27 novembre 2009
Mesure disciplinaire d'un côté, mesure de protection de l'autre, les versions divergent à la suite de la mise à pied de quatreemployés de la clinique Océane, à Vannes, en début de semaine.
 Il s'agit d'un cadre soignant, de deux infirmières et d'une aide-soignante, du service de chirurgie vasculaire de la clinique. Un patient âgé de 57 ans s'est suicidé dans ce service dans la nuit de vendredi à samedi et la question est de savoir s'il y a eu ou non négligence. Une pétition circule au sein de la clinique pour dénoncer ces mises à pied, que les élus du personnel assimilent à une sanction. «La direction ne fait preuve d'aucune compassion. Le message est clair: la direction est responsable, mais seul le salarié peut être coupable», indique le texte qui accompagne la pétition.

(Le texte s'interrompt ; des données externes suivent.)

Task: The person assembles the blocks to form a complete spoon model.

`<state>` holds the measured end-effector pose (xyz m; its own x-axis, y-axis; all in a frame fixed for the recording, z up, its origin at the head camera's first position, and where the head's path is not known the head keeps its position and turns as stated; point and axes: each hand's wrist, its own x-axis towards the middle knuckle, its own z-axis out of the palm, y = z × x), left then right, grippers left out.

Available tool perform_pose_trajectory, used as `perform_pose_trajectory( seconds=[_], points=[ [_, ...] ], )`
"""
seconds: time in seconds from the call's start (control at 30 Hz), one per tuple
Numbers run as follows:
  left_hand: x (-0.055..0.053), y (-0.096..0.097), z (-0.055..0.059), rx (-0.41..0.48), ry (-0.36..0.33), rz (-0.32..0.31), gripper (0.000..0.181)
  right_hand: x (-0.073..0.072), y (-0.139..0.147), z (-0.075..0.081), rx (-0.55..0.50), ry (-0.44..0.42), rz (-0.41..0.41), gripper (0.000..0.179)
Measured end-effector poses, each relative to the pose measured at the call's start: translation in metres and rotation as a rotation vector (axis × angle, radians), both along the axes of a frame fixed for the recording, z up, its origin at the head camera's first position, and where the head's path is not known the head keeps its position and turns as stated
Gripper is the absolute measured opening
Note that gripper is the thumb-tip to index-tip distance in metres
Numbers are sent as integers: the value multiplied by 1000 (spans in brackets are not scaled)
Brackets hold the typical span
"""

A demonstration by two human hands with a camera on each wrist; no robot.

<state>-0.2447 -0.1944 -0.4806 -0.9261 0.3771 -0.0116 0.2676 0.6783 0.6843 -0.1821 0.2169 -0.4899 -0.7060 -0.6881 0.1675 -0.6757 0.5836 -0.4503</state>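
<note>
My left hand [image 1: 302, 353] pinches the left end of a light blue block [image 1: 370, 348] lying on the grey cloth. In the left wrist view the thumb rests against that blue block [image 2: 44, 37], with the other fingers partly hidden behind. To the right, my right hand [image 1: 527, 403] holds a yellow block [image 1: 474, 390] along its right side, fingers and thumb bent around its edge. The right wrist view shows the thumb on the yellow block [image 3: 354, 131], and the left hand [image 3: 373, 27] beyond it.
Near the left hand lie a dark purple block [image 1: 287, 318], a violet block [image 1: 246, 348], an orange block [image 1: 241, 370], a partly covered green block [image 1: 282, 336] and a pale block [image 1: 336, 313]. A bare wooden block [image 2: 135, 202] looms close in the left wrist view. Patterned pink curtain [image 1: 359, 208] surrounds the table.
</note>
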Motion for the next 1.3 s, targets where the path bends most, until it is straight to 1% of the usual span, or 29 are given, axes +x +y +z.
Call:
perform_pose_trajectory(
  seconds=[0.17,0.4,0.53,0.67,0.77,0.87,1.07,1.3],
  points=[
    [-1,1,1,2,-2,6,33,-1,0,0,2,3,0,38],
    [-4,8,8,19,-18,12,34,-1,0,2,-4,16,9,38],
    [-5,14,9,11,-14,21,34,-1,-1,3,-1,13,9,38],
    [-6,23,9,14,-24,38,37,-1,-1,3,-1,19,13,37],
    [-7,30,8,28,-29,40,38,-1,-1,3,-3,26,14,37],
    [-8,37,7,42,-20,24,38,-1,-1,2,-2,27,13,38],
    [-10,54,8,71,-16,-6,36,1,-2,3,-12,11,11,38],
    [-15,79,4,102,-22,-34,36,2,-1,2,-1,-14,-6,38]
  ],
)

Une mesure «non disciplinaires»
Ces dernières lignes font référence à un précédent courrier de mise en garde adressé à la direction par rapport «au climat d'insécurité et de stress» qui régnerait au sein du personnel de l'établissement. Pour celui-ci, cette mesure de mise à pied préfigurerait une procédure de licenciement pour faute grave. «Pas du tout», objecte Éric Brunet, le chargé de communication de Vitalia, groupe auquel appartient la clinique Océane (*). «Il s'agit de mises à pied conservatoires et non accusatoires. Elles n'ont nullement un caractère disciplinaire. Il s'agit, au contraire, de protéger les personnes qui ont été en contact avec la victime, car elles ont nécessairement été affectées psychologiquement. Personne n'a dit qu'elles sont coupables. Une enquête interne va être menée pour savoir ce qui s'est passé. On en saura plus dans quelques jours. On sait qu'il arrive parfois des incidents. On sait aussi que les choses doivent se mener de manière sereine et transparente.»
* Contacté à de multiples reprises hier, Stéphane Farjat, le directeur de la clinique, est resté injoignable.